■ **Your assignment**: Every line of the data must be set down exactly as shown.

■ **Data records**:
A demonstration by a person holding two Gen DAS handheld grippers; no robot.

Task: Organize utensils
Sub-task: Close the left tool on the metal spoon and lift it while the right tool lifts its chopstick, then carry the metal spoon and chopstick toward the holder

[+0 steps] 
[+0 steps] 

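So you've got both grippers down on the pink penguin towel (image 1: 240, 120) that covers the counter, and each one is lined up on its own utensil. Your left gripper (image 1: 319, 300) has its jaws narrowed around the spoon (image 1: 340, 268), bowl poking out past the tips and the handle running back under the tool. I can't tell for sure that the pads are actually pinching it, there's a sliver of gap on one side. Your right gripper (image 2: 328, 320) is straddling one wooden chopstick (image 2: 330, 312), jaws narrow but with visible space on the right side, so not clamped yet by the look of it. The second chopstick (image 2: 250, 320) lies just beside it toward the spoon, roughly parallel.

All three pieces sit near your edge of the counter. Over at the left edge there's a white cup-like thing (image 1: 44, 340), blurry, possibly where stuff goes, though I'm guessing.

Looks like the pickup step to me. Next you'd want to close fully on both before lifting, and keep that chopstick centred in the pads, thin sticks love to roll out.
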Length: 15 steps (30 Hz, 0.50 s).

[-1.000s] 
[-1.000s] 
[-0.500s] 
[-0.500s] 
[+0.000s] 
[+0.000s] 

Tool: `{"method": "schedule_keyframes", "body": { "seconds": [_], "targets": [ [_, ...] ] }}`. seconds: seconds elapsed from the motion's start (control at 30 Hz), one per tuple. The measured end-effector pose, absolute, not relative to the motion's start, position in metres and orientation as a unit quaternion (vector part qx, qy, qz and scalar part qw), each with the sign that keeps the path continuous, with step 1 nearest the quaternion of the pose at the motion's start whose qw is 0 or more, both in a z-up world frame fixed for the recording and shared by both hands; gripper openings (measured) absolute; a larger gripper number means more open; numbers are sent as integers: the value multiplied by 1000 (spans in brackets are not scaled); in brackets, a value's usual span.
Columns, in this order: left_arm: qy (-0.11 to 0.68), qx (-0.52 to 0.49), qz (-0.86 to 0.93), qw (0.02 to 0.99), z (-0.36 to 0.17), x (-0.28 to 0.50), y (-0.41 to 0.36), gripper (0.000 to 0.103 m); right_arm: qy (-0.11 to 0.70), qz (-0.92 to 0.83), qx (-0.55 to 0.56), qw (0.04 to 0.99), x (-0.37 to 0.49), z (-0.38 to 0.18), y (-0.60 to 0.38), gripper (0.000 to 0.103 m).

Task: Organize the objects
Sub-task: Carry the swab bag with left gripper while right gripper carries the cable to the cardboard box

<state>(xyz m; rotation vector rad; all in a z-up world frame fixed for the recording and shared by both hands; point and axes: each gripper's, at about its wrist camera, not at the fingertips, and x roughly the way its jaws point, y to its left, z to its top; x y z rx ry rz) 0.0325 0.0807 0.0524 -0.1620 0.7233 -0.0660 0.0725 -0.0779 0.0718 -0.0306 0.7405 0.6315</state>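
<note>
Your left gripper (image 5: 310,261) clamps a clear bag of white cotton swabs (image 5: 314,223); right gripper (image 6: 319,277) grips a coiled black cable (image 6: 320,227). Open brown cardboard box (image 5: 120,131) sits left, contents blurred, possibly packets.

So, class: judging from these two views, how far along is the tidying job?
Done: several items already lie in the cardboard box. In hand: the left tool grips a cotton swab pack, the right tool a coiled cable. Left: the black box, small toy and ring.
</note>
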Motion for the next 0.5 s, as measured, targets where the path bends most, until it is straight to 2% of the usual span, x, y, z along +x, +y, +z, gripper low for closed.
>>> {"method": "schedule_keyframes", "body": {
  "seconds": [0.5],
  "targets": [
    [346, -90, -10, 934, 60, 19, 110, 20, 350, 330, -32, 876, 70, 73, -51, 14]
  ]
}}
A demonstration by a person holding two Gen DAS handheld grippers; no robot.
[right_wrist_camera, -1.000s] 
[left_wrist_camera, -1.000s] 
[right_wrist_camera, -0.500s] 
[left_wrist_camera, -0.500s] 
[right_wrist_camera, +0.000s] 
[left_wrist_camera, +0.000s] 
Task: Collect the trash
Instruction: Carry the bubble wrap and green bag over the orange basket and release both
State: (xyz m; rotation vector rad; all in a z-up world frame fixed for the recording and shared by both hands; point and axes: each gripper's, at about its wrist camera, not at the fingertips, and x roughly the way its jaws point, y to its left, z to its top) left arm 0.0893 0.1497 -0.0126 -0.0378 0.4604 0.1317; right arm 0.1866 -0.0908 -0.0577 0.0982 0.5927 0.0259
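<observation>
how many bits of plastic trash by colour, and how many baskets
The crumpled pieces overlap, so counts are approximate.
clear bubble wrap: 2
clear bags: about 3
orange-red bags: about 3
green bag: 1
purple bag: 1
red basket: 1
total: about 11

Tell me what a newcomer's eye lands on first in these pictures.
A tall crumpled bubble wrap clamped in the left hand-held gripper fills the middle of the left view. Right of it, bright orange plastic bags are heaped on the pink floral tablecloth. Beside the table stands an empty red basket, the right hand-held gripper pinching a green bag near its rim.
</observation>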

■ **Result below**:
A demonstration by a person holding two Gen DAS handheld grippers; no robot.

Task: Organize utensils
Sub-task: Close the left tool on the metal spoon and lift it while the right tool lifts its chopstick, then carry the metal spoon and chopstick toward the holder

[+0 steps] 
[+0 steps] 

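So you've got both grippers down on the pink penguin towel (image 1: 240, 120) that covers the counter, and each one is lined up on its own utensil. Your left gripper (image 1: 319, 300) has its jaws narrowed around the spoon (image 1: 340, 268), bowl poking out past the tips and the handle running back under the tool. I can't tell for sure that the pads are actually pinching it, there's a sliver of gap on one side. Your right gripper (image 2: 328, 320) is straddling one wooden chopstick (image 2: 330, 312), jaws narrow but with visible space on the right side, so not clamped yet by the look of it. The second chopstick (image 2: 250, 320) lies just beside it toward the spoon, roughly parallel.

All three pieces sit near your edge of the counter. Over at the left edge there's a white cup-like thing (image 1: 44, 340), blurry, possibly where stuff goes, though I'm guessing.

Looks like the pickup step to me. Next you'd want to close fully on both before lifting, and keep that chopstick centred in the pads, thin sticks love to roll out.
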Length: 15 steps (30 Hz, 0.50 s).

[-1.000s] 
[-1.000s] 
[-0.500s] 
[-0.500s] 
[+0.000s] 
[+0.000s] 

Tool: `{"method": "schedule_keyframes", "body": { "seconds": [_], "targets": [ [_, ...] ] }}`. seconds: seconds elapsed from the motion's start (control at 30 Hz), one per tuple. The measured end-effector pose, absolute, not relative to the motion's start, position in metres and orientation as a unit quaternion (vector part qx, qy, qz and scalar part qw), each with the sign that keeps the path continuous, with step 1 nearest the quaternion of the pose at the motion's start whose qw is 0 or more, both in a z-up world frame fixed for the recording and shared by both hands; gripper openings (measured) absolute; a larger gripper number means more open; numbers are sent as integers: the value multiplied by 1000 (spans in brackets are not scaled); in brackets, a value's usual span.
Columns, in this order: left_arm: qy (-0.11 to 0.68), qx (-0.52 to 0.49), qz (-0.86 to 0.93), qw (0.02 to 0.99), z (-0.36 to 0.17), x (-0.28 to 0.50), y (-0.41 to 0.36), gripper (0.000 to 0.103 m); right_arm: qy (-0.11 to 0.70), qz (-0.92 to 0.83), qx (-0.55 to 0.56), qw (0.04 to 0.99), x (-0.37 to 0.49), z (-0.38 to 0.18), y (-0.60 to 0.38), gripper (0.000 to 0.103 m).

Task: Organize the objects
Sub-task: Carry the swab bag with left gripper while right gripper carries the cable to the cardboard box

<state>(xyz m; rotation vector rad; all in a z-up world frame fixed for the recording and shared by both hands; point and axes: each gripper's, at about its wrist camera, not at the fingertips, and x roughly the way its jaws point, y to its left, z to its top; x y z rx ry rz) 0.0325 0.0807 0.0524 -0.1620 0.7233 -0.0660 0.0725 -0.0779 0.0718 -0.0306 0.7405 0.6315</state>
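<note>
Your left gripper (image 5: 310,261) clamps a clear bag of white cotton swabs (image 5: 314,223); right gripper (image 6: 319,277) grips a coiled black cable (image 6: 320,227). Open brown cardboard box (image 5: 120,131) sits left, contents blurred, possibly packets.

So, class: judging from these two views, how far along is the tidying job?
Done: several items already lie in the cardboard box. In hand: the left tool grips a cotton swab pack, the right tool a coiled cable. Left: the black box, small toy and ring.
</note>
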Motion for the next 0.5 s, as measured, targets where the path bends most, until it is straight to 2% of the usual span, x, y, z along +x, +y, +z, gripper low for closed.
>>> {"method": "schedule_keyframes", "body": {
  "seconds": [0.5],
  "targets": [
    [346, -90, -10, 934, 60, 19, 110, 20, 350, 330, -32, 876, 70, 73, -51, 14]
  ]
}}
A demonstration by a person holding two Gen DAS handheld grippers; no robot.
[right_wrist_camera, -1.000s] 
[left_wrist_camera, -1.000s] 
[right_wrist_camera, -0.500s] 
[left_wrist_camera, -0.500s] 
[right_wrist_camera, +0.000s] 
[left_wrist_camera, +0.000s] 
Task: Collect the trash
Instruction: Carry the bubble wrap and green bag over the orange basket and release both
State: (xyz m; rotation vector rad; all in a z-up world frame fixed for the recording and shared by both hands; point and axes: each gripper's, at about its wrist camera, not at the fingertips, and x roughly the way its jaws point, y to its left, z to its top) left arm 0.0893 0.1497 -0.0126 -0.0378 0.4604 0.1317; right arm 0.1866 -0.0908 -0.0577 0.0982 0.5927 0.0259
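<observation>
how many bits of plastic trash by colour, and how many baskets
The crumpled pieces overlap, so counts are approximate.
clear bubble wrap: 2
clear bags: about 3
orange-red bags: about 3
green bag: 1
purple bag: 1
red basket: 1
total: about 11

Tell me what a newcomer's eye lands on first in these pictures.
A tall crumpled bubble wrap clamped in the left hand-held gripper fills the middle of the left view. Right of it, bright orange plastic bags are heaped on the pink floral tablecloth. Beside the table stands an empty red basket, the right hand-held gripper pinching a green bag near its rim.
</observation>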

What has been written here completes the answer.